# WHAT YOU WILL DO
Reproduce the data below word for word, setting aside any picture it holds.

# SUPPLIED INFORMATION
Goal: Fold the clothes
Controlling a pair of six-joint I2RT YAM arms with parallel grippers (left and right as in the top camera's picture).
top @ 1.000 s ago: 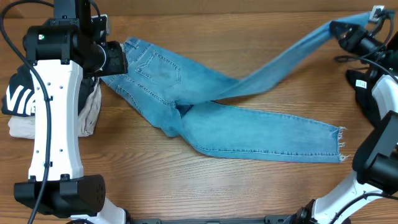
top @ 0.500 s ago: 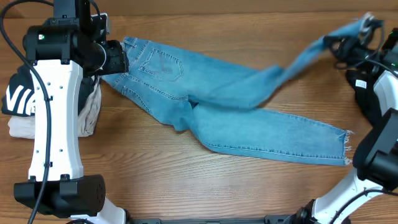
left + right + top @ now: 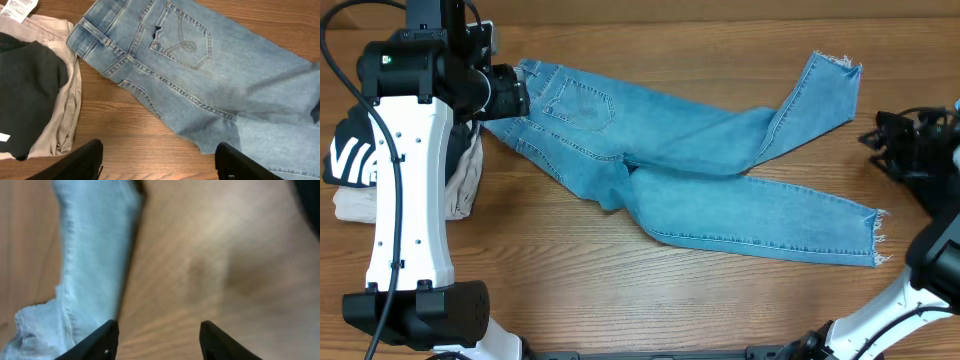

# TASK RESPONSE
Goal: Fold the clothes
Controlling a pair of six-joint I2RT YAM arms with parallel grippers (left and right as in the top camera's picture).
top @ 1.000 s ago: 
top @ 0.500 s ago: 
left + right + top @ now: 

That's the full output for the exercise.